My own circumstances have been more generous. Because of the sacrifices made by parents, I stood in a choice position. Financially I earned enough to save for retirement, and still be able to provide for a family in the future. All I had to do was keep on working. That was the problem. At 26 I had a great job, and I continue to have a great job that pays well without being all consuming. Knowing my fair share of lawyers and investment bankers, I count myself extremely lucky to have the kind job that I have. However, the thing I realized even though I like my job, I didn’t want to be in the position that in 15 years I had to have my job. I knew at some point in the future I wanted the freedom to pursue a career purely based on the nature of the work. Financial freedom does not mean leaving my job, nor does it even mean not having a job at all. For me, it just means the ability to work without thought to financial necessity.

The first thing I needed to know was where I stood. Up to this point in my life, I had never really assessed my net worth. I had a vague guess, but it was never logged. That November of my 27th year, I started tracking my net worth. I put the value of all my accounts into spreadsheet for the first time in my life. I was worth approximately 40k after accounting for all my liabilities. I was doing OK, but I could’ve been doing better.

Financial Freedom comes at a cost. Part of the cost was organizational. I estimate in that first year of scrutiny, I was able to save another $2500-3000 purely by organizational changes. I shifted my savings into better paying interest rates (+$120 on savings of a 1000). I transferred my high interest 2nd mortgage to zero percent credit card balance transfers, and opened a supplemental home equity line at a initial teaser rate. That last moved saved me nearly $2700 in interest in the 1st year. Being organized cost me a few hours a month - a pretty good tradeoff for thousands of dollars a year. I didn’t want to just finance my savings by just being better organized. I wanted to save money by actually spending less money as well.

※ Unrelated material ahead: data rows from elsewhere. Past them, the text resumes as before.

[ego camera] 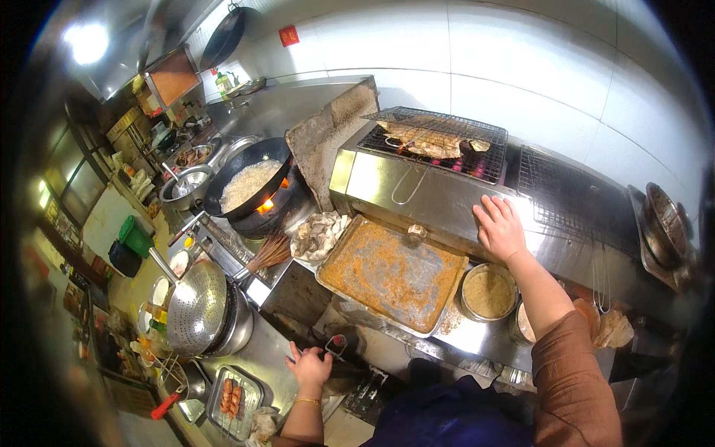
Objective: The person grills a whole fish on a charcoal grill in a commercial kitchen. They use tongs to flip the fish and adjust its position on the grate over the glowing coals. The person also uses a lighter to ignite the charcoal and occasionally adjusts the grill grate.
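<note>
My right hand [499, 228] is at the stainless steel front of the charcoal grill [368, 176], palm down with fingers extended and holding nothing. Whether it presses on the metal is hard to tell. Flattened fish [430, 139] lies inside a wire grilling basket [385, 115] over glowing coals. My left hand [310, 366], a thin bracelet at its wrist, hovers by the edge of the steel counter [268, 349] with its fingers spread and nothing in them. Below my right forearm stands a round tub of yellowish powder [489, 293]. Left of it lies a metal tray [385, 274] coated with orange-brown seasoning.
A wok [279, 148] with bubbling, foamy contents sits over an open flame. Nearby are a bamboo brush [272, 251], a crumpled cloth [318, 234] and a perforated strainer [195, 310] on a pot. Skewered sausages [230, 396] lie in a steel tray at lower left.
</note>
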A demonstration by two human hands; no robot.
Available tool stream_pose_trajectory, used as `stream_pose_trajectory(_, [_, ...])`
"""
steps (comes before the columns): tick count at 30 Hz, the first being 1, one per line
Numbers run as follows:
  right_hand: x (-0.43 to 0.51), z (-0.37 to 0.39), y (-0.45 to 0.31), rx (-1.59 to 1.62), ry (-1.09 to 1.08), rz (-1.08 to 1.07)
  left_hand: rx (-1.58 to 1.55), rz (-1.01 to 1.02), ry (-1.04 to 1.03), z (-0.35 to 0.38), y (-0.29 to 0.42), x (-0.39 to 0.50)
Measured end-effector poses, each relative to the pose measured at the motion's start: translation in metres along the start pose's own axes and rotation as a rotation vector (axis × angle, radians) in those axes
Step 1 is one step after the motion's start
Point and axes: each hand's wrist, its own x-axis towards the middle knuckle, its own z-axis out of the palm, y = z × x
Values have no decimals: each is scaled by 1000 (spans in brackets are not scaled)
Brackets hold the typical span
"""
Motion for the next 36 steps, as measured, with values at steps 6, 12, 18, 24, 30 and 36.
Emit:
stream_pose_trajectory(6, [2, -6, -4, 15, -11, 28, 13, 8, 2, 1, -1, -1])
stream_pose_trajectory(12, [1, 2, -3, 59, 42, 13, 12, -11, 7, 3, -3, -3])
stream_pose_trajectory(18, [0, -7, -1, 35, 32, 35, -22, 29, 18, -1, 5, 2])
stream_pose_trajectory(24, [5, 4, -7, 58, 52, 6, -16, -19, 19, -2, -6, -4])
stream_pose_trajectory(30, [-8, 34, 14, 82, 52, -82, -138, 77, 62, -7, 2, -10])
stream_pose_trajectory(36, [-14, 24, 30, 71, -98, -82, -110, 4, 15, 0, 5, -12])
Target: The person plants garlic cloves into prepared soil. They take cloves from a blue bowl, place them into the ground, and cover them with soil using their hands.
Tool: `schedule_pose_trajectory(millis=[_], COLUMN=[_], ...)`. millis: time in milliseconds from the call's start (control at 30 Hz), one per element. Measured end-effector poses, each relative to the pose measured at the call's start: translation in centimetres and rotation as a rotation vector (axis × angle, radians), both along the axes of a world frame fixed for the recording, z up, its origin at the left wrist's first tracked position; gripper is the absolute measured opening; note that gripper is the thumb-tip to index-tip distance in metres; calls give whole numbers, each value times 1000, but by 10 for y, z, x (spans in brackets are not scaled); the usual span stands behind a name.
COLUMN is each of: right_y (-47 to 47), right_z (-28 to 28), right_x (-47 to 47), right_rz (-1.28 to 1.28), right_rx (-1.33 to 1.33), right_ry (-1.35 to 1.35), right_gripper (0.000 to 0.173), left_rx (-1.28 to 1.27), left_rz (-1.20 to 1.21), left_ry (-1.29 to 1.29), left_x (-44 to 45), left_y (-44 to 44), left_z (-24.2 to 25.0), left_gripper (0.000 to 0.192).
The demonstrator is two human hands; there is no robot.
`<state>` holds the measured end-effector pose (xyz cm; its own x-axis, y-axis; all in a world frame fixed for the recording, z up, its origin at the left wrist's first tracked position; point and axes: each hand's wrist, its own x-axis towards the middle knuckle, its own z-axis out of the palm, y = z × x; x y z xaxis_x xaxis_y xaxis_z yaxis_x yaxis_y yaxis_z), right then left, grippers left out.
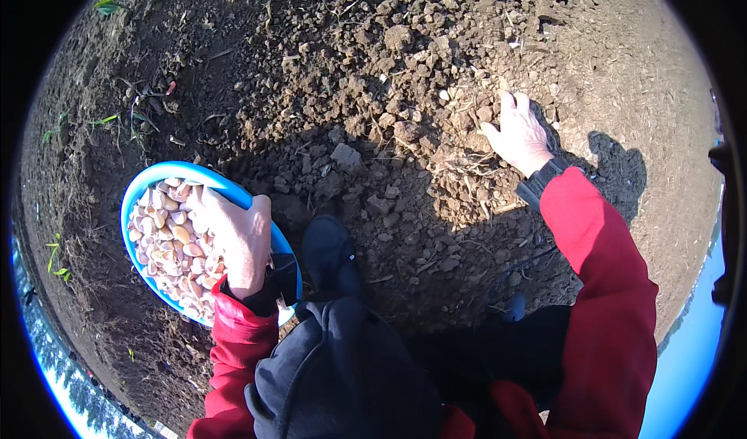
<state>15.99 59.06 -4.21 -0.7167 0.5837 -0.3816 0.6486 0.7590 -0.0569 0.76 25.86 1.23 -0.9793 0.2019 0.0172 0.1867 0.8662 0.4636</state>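
A blue plastic basin (138,183) filled with garlic cloves (175,235) rests on the soil to my left. My left hand (240,238) reaches over its near rim and down onto the cloves. Its fingertips are washed out by the light, so what they hold cannot be made out. Off to the right, my right hand (518,133) is low over loose, cloddy soil (402,109), palm down. Thumb and fingers are apart there, with nothing seen between them. A small pale piece (444,95), perhaps a clove, lies on the dirt left of that hand.
My dark boot (328,252) stands on the ground just right of the basin. Dry roots and straw (467,168) lie below my right hand. Smoother soil (630,89) extends along the right, and small green shoots (58,261) grow at the far left.
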Motion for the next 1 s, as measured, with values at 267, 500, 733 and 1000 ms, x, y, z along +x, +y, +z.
schedule_pose_trajectory(millis=[267,500,733,1000], right_y=[-10,13,17,-20], right_z=[-55,-19,-16,26], right_x=[-41,-42,12,89], right_rz=[-106,18,236,533], right_rx=[-125,-28,-87,-434], right_ry=[303,82,-5,239], right_gripper=[26,52,46,39], left_rx=[39,-117,-274,-504], left_rz=[-438,-583,-704,-467], left_ry=[42,59,65,185], left_x=[27,39,35,-1], left_y=[74,102,91,22], left_z=[-3,-8,17,34], left_gripper=[66,68,87,52])
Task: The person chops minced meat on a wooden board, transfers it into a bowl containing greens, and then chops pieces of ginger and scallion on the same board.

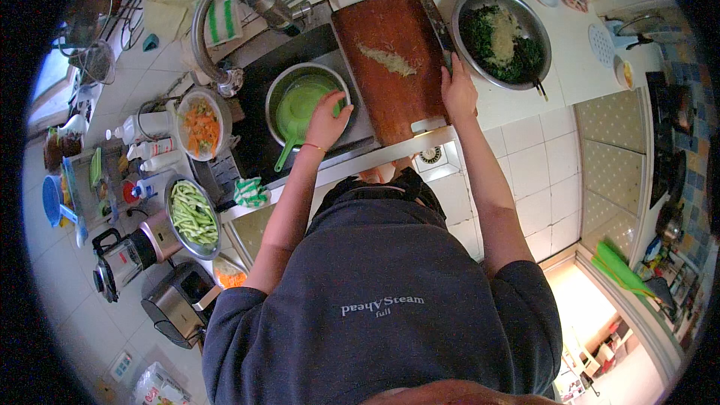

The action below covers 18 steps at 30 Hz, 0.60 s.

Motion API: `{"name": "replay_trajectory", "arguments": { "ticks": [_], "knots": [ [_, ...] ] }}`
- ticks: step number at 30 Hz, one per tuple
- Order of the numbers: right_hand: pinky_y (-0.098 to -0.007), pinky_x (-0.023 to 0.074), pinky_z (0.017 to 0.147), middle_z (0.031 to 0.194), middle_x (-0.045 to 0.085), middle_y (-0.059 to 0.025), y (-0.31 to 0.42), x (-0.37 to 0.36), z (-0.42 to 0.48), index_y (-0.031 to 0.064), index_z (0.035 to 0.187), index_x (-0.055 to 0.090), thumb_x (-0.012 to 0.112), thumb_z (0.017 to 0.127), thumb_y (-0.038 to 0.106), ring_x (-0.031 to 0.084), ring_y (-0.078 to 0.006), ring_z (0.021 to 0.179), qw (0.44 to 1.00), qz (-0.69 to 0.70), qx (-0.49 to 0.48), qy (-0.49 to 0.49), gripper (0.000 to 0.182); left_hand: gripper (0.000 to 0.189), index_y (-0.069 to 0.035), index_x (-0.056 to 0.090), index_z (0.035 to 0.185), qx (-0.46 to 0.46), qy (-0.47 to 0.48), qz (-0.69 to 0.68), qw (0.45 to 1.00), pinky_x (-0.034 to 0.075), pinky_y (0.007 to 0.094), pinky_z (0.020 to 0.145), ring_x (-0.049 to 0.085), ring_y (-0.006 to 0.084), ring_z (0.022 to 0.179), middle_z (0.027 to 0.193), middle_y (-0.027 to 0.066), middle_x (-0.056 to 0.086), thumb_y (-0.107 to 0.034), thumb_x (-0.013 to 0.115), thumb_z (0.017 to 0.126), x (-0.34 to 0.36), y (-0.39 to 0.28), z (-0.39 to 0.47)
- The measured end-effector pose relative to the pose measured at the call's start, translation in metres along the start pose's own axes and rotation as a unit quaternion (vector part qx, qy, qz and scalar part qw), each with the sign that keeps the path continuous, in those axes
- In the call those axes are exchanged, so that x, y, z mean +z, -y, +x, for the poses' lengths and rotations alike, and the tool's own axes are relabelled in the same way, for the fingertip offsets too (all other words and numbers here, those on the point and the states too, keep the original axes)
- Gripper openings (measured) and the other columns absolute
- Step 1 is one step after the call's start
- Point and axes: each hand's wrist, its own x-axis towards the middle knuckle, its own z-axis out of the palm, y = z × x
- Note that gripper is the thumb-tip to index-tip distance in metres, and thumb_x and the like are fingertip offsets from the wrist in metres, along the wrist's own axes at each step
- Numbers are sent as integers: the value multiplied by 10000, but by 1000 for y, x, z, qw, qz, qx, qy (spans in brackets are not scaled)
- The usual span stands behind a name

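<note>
My left hand, a thin band at its wrist, is over the right side of a steel pot in the sink, fingers apart. A green strainer with a handle lies in that pot. My right hand is at the right edge of a wooden cutting board, fingers by the handle of a cleaver; whether it grips the handle cannot be told. Pale chopped bits lie mid-board. Right of the board, a steel bowl holds chopped dark greens with a pale chopped heap, and chopsticks stick out.
A faucet arches over the sink's left. Left of the sink stand a bowl of shredded orange vegetable, bottles, a steel bowl of cut green beans and a blender. A green-striped cloth lies on the front edge.
</note>
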Motion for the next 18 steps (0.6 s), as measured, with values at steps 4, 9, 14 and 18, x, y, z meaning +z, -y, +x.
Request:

While my current consumption at the time was not great, I was more worried about future consumption. The biggest obstacle people face with achieving financial freedom is letting their spending run their lives rather than the other way around. I didn’t want to get that point, and I knew I could only avoid that fate by actively thinking about where I actually wanted to spend my money. For me personally I decided money spent on friends and family was money well spent. Vacations, dinners out, and other expenses incurred in the process of spending time with people I cared about was money I was willing to spend. What I decided I didn’t need to spend money on was, nice clothes, cars, and gadgets. The former I never had much of penchant and was easy to forgo. The latter wasn’t. Like many men, I like gadgets. However even more important than actually saving money was act of making a sacrifice. A sacrifice is only a sacrifice if you actually give up something you actually desire.

In a land of plenty such as the U.S., it’s too easy to both want and have more. Often times there are two ways to take on personal finances. 1) To Live With Less, and Want For Nothing 2) Earn More, Invest Better, and allow for guilt free spending. These two tactics are not mutually exclusive, but many people tend to lean towards one rather than other. My goal is to strike a balance. I want to live well but simply by:

  • Consuming less
  • Investing better
  • Giving back more
  • Making better use of time

The last item is truly the holy grail. As I’ve gotten older, the one thing I value more and more is my time. Financially, I want to be in position where money does not have to dictate my time. That moment is still a far away, but until then I can certainly be more efficient with the free time I do have.